- The Washington Times - Tuesday, September 26, 2006

The founder and owner of “Girls Gone Wild” has pleaded guilty to charges of failing to create and maintain age and identity documents for performers in his sexually explicit films.

Joseph Francis entered the guilty plea Monday before U.S. District Judge Margaret Morrow in Los Angeles. Assistant Attorney General Alice S. Fisher, who heads the Justice Department’s Criminal Division, said Francis pleaded guilty to two counts filed under a law passed by Congress to prevent sexual exploitation of children.

The law protects against the use of minors in the production of sexually explicit material by requiring producers to create and maintain age and identity records for every performer.

Under the agreements, she said, Francis agreed to pay the maximum fine of $500,000 and his two companies agreed to pay an additional $1.6 million in fines and restitution.

Santa Monica-based Mantra Films Inc., which is owned and operated by Francis, entered a plea agreement on Sept. 12 at U.S. District Court in Panama City, Fla. A related company, MRA Holdings Inc., also entered a deferred prosecution agreement the same day. Sentencing in the case is scheduled for Dec. 18.

Mrs. Fisher said Francis, Mantra and MRA Holdings will make a public acknowledgment of criminal wrongdoing and have agreed to fully comply with the record-keeping laws.

MRA Holdings also agreed that for three years it will employ an independent, outside monitor selected by the government who will have complete access to the books, records and production facilities to ensure the company’s compliance with federal law.

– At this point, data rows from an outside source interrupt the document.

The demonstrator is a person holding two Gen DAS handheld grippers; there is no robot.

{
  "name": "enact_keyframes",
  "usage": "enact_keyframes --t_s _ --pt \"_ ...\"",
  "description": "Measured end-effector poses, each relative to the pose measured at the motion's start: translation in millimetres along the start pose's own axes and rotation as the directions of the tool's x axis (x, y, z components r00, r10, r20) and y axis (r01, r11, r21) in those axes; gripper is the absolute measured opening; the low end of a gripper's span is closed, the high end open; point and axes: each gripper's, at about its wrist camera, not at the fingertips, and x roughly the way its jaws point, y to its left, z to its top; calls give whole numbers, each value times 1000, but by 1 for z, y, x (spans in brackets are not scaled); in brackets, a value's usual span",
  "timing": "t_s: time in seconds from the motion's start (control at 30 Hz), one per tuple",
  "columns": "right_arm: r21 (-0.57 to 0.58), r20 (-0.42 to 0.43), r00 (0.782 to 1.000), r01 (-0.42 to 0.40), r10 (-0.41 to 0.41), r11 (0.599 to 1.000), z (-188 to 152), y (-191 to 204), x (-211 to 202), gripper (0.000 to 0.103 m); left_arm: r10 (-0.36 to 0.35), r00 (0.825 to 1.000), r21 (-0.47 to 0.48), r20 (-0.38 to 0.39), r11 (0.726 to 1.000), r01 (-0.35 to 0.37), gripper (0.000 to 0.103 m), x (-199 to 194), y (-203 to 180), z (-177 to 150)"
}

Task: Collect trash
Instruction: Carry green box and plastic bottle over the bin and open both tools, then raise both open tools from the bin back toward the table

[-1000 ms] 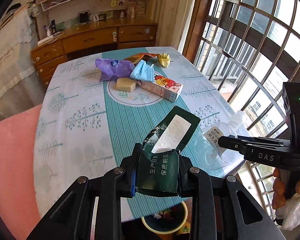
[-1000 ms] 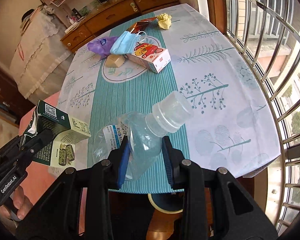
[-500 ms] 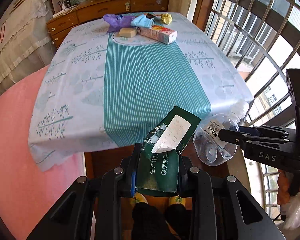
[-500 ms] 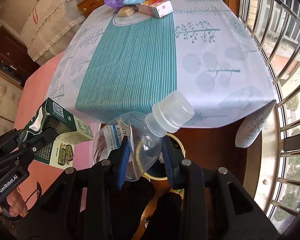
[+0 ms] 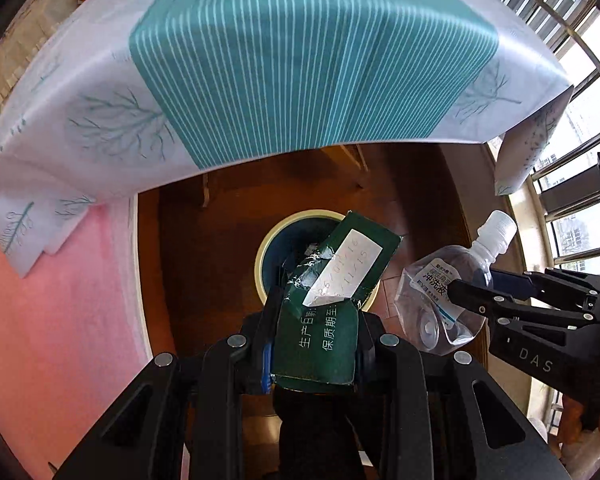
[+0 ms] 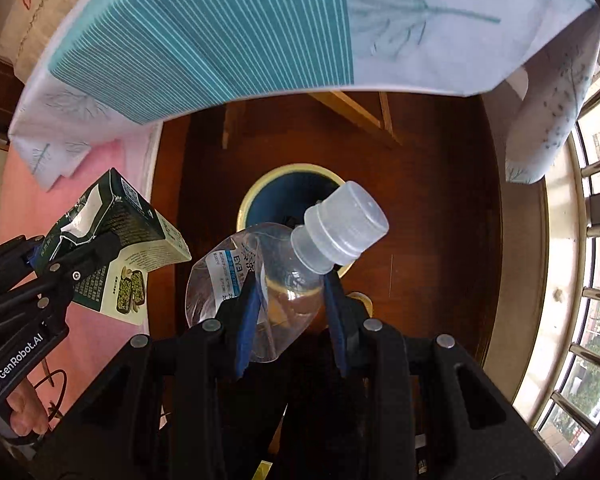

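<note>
My left gripper (image 5: 314, 344) pinches the green carton (image 5: 332, 300) across its lower body; torn top, thin card, light, likely crushable. My right gripper (image 6: 290, 312) pinches the clear bottle (image 6: 272, 276) at its dented middle; soft, seemingly empty, probably slippery. Both hang above the bin (image 6: 256, 200) on the floor below the table edge (image 5: 300, 80). Mid-body holds look adequate.

open bin mouth (image 6: 296, 196) straight below, tablecloth overhang (image 5: 300, 80) crowding the far side, pink cushion (image 5: 60, 300) on the left, window bars (image 6: 596, 216) hemming the right, bare wood floor (image 6: 440, 220) around the bin
</note>
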Motion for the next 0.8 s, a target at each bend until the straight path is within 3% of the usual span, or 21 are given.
enact_keyframes --t_s 0.23,0.53,0.6,0.67,0.73,0.8 --pt "26 -9 999 49 -49 998 -6 -16 79 28 -15 999 -39 -48 999 13 28 105 7 -11" --pt "43 -32 999 21 -19 999 14 -21 156 29 -19 997 -82 -75 997 13 28 193 19 -9" --pt "58 -55 998 2 1 998 19 -21 170 29 -33 996 -95 -85 995 25 33 202 25 -5" --pt "55 -79 997 18 -13 998 23 -23 183 31 -42 995 -112 -92 993 31 52 211 32 -1" --pt "43 -84 996 25 -22 999 26 -21 189 40 -52 993 -132 -104 990 38 61 216 37 2" --pt "29 -76 997 32 -30 999 31 -19 197 48 -62 992 -157 -111 987 44 61 220 46 6"
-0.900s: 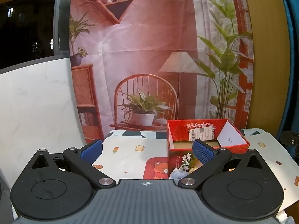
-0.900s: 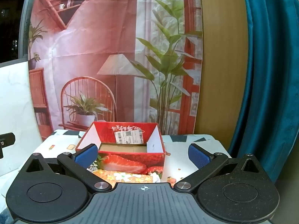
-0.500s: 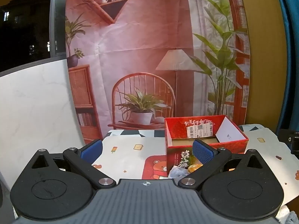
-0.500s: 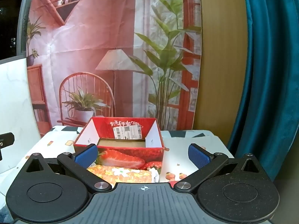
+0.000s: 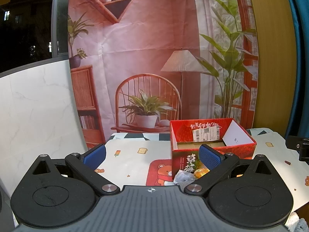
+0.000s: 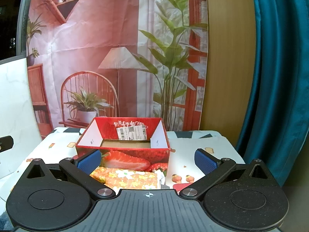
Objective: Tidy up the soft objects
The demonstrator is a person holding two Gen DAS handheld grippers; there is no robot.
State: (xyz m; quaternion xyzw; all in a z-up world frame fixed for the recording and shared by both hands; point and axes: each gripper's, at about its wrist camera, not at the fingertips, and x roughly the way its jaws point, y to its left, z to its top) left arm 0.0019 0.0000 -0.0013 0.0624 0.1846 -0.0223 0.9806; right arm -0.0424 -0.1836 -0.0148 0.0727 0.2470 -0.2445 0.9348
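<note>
While both of our black two-finger grippers hang over the near edge of the bench, their jaws stand spread wide with nothing between the blue ribbed pads. We see the left gripper [image 5: 152, 154] tipped a little downward over a white bench cover printed with toast, ice lollies and a red bear patch [image 5: 131, 154]. Our right gripper [image 6: 147, 159] is tipped down too, and just beyond its left pad [image 6: 88, 159] lies a flat orange soft pack patterned with white and yellow flowers [image 6: 131, 179], resting on the cover and touching neither pad. From the left wrist view we make out a crumpled pale plastic wrapper [image 5: 182, 176] and a small round orange thing [image 5: 200, 173] beside it, both lying at the foot of the box; what exactly they are we cannot tell.

Right behind these soft things stands an open red cardboard box with strawberry pictures on its front [image 6: 123, 145], upright on the bench, its flaps folded inward so the white undersides show. A white shipping label [image 6: 131, 133] sticks to the inside of its far wall, and we see only bare brown cardboard on its floor. Farther back hangs a creased printed backdrop showing a rattan chair, a potted plant and a floor lamp [image 6: 108, 48]. A white marble-look panel [image 5: 34, 106] leans at the left, and a teal curtain [image 6: 280, 77] hangs at the right.
</note>
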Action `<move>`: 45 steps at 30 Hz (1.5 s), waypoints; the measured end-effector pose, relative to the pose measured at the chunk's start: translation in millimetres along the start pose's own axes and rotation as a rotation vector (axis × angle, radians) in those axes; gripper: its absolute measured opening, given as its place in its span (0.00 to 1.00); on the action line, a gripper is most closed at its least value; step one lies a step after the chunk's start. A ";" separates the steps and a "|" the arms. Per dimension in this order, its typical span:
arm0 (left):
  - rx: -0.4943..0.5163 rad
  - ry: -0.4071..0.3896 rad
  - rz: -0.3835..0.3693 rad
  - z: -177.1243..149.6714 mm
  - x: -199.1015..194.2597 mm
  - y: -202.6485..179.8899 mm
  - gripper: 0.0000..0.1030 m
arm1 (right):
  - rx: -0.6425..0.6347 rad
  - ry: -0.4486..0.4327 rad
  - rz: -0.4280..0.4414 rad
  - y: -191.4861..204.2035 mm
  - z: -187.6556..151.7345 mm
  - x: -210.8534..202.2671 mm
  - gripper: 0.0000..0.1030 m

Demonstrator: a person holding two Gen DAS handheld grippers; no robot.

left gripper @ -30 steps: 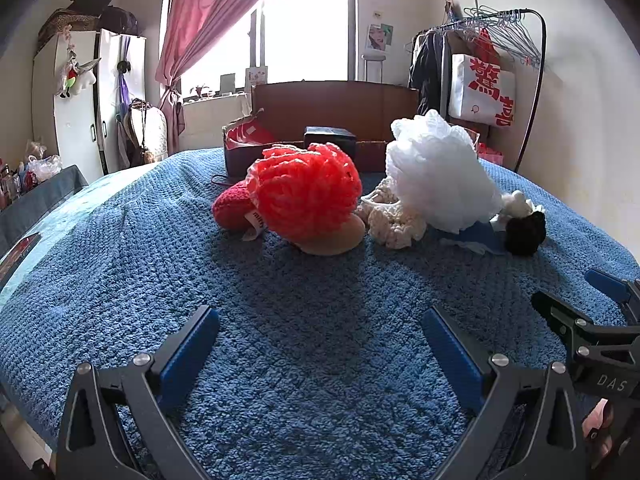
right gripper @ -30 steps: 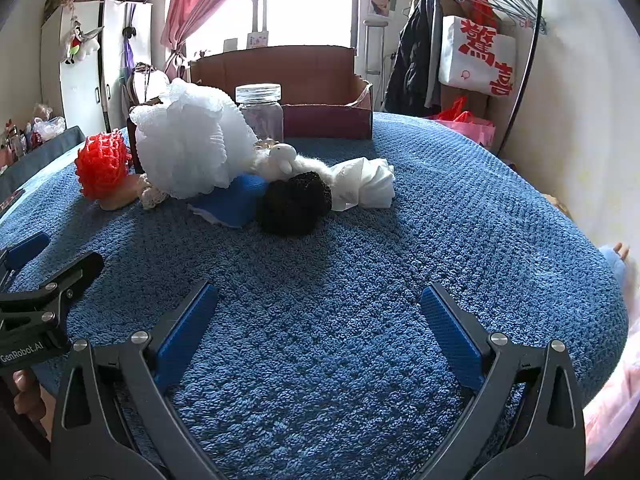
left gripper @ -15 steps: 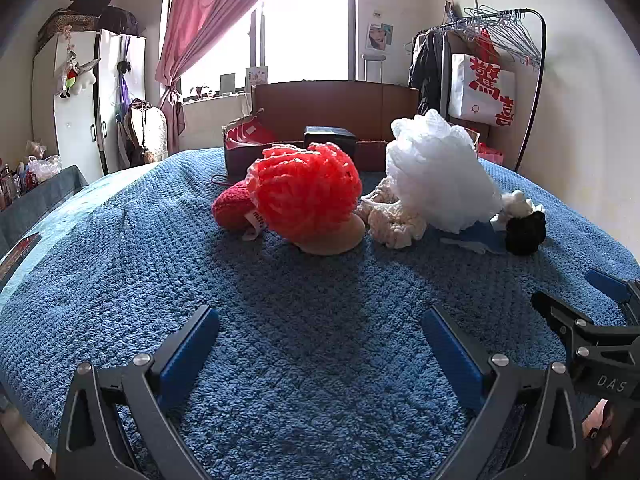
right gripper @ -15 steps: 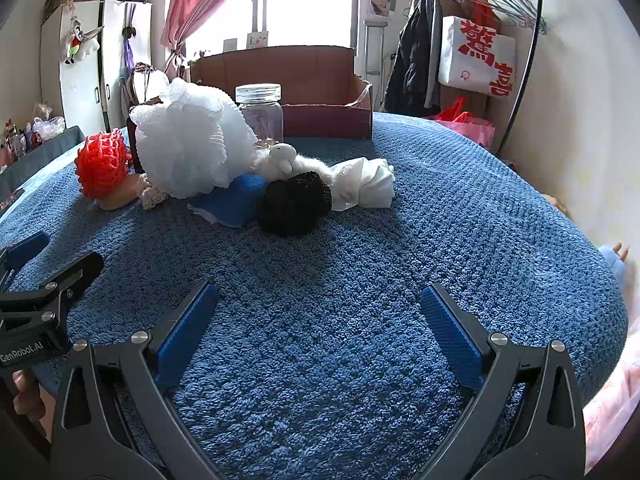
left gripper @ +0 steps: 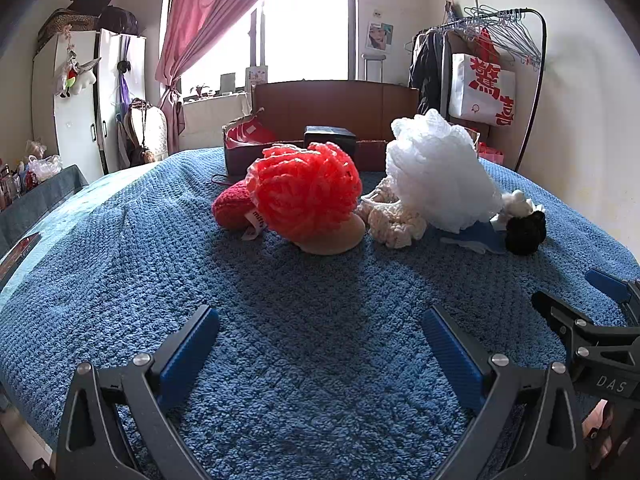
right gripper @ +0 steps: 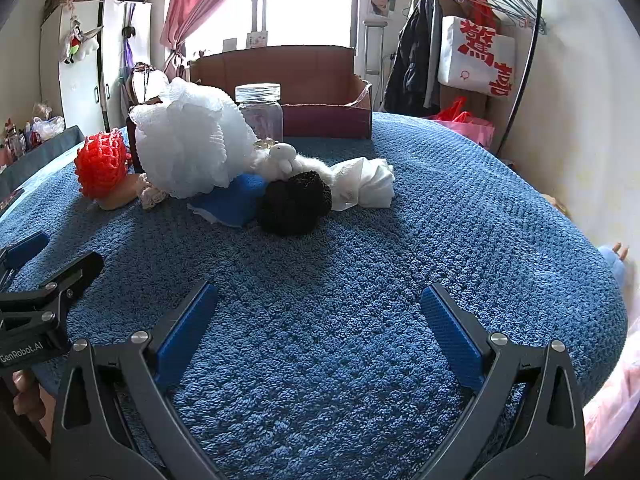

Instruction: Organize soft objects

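Left gripper (left gripper: 320, 336) jaws wide, empty, right gripper (right gripper: 320, 312) likewise, above blanket (right gripper: 360, 264).

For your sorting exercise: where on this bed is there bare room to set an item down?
Free: the blue blanket between both open grippers and the pile, and right of the white cloth. Crowded: from red pouf through white pouf to black ball.

Before me the bed's blue knitted blanket (left gripper: 320, 320) carries a clustered heap: red mesh pouf (left gripper: 306, 190), white mesh pouf (left gripper: 440, 176), black ball (right gripper: 294, 204), blue cloth (right gripper: 236, 200), white cloth (right gripper: 366, 184), with a cardboard box (right gripper: 326, 120) behind.
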State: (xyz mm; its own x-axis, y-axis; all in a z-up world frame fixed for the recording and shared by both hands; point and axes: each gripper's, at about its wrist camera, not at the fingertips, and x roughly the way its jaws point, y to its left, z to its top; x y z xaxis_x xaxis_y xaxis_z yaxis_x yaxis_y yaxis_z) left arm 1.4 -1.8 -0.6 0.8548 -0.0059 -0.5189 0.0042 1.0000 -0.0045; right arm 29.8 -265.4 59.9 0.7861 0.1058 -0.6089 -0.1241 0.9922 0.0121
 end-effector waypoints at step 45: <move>-0.025 0.020 -0.020 44.3 8.8 29.3 1.00 | 0.019 0.014 0.067 -25.8 50.1 9.7 1.00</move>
State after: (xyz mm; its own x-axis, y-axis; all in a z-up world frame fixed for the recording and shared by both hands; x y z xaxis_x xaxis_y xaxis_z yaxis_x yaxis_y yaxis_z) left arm 32.0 27.5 32.5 0.8440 -0.0260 -0.5357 0.0078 0.9993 -0.0361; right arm 71.0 -286.6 93.4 0.7676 0.1714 -0.6176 -0.1650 0.9839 0.0680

In statements filed in court, Francis admitted that “Girls Gone Wild,” acting under his direction, filmed performers engaging in sexually explicit conduct and produced and distributed sexually explicit video materials during all of 2002 and part of 2003 while violating the record-keeping and labeling laws.

In May, Attorney General Alberto R. Gonzales asked the FBI to begin conducting regular inspections of records kept by producers of sexually explicit material.

Producers are required to keep records on performers that include true name and date of birth and to produce these records on demand, in order to prevent the hiring of minors.